Buenos Aires, 13 dez (EFE).- Um promotor federal da Argentina pediu nesta terça-feira a abertura de uma investigação contra o presidente do país, Mauricio Macri, e o ministro da Fazenda, Alfonso Prat-Gay, pela assinatura de um polêmico decreto que incluiu parentes de funcionários públicos em um plano de repatriação do governo de dinheiro ilegalmente enviado ao exterior.

A agência estatal "Télam" explicou que o promotor Guillermo Marijuán pediu a abertura da investigação após uma denúncia apresentada pela deputada Victoria Donda, na qual afirma que Macri e Prat-Gay cometeram os crimes de abuso de autoridade e se excederam no exercício de suas funções públicas.

O regime de repatriação, proposto em maio pelo governo e aprovado pelo Congresso para recuperar US$ 20 bilhões não declarados, excluía parentes de servidores diretos do Estado. No entanto, um decreto assinado pelo presidente em novembro acrescentou os familiares, que poderiam aderir ao programa se os bens que declarassem tivessem sido incorporados em seu patrimônio antes da data em que os funcionários tivessem assumido os cargos públicos.

Com os recursos obtidos com o regime de repatriação, o governo busca pagar uma reforma no sistema de aposentadorias do país, como ficou estabelecido no texto da lei que oficializou o programa.

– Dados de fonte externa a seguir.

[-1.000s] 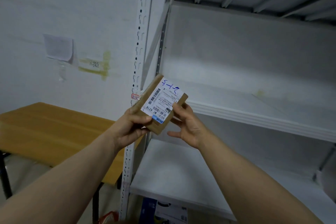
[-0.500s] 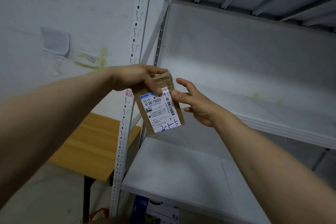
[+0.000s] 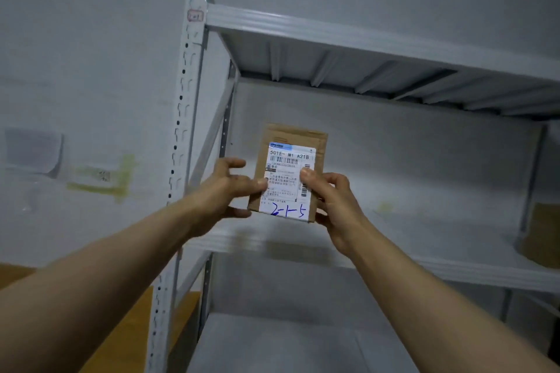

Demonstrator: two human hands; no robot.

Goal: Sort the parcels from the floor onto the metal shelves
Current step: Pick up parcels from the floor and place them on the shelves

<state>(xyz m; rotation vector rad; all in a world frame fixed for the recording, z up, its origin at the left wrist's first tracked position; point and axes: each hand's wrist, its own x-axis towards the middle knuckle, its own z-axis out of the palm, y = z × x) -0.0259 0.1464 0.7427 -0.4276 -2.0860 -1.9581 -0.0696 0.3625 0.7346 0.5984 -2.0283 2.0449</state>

A polêmica está no artigo 83 da lei, que especifica que ficam excluídos do plano os cônjuges, pais e filhos de grande parte dos servidores públicos e que foi aprovado em conjunto com o restante do projeto após um intenso debate político no Congresso.

No entanto, em um decreto assinado em 30 de novembro, determinou que essas pessoas "poderão efetuar a declaração voluntária e excepcional exclusivamente relativa aos bens que estavam em seus patrimônios antes de os funcionários citados tivessem assumido seus respectivos cargos".

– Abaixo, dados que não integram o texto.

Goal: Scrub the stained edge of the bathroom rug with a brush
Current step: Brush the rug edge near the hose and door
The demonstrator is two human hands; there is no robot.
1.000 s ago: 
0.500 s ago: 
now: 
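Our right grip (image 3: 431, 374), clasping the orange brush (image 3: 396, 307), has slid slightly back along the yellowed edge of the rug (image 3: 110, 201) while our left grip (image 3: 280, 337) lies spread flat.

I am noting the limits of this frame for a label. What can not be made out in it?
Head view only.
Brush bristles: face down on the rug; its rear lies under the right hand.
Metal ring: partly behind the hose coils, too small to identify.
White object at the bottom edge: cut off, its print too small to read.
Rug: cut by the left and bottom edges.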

A publicação do decreto gerou fortes críticas de parte da oposição. Já o governo defendeu que a medida está dentro da legalidade e que apenas se tratava de uma discussão técnica.

O chefe do gabinete de ministros, Marcos Peña, disse em recente entrevista coletiva que o decreto do governo estava dentro do "espírito da lei" pelo fato de os bens considerados terem sido adquiridos antes do período em que o parente do beneficiado pelo programa exerceu cargo no funcionalismo público.

A denúncia formulada pela deputada, que faz parte do grupo de esquerda Livres do Sul, cita, segundo a "Télam", que o decreto "contradiz explicitamente" a lei aprovada pelo Congresso, que proibia a "entrada de parentes na mesma".

"Todos os parlamentares que participaram dos debates ficaram boquiabertos, já que incluímos a proibição por explícito pedido do deputado Felipe Solá, que, com toda razão, suspeitava que o programa (de repatriação) poderia abranger funcionários desde governo ou do anterior que tivessem evadido impostos", disse Donda.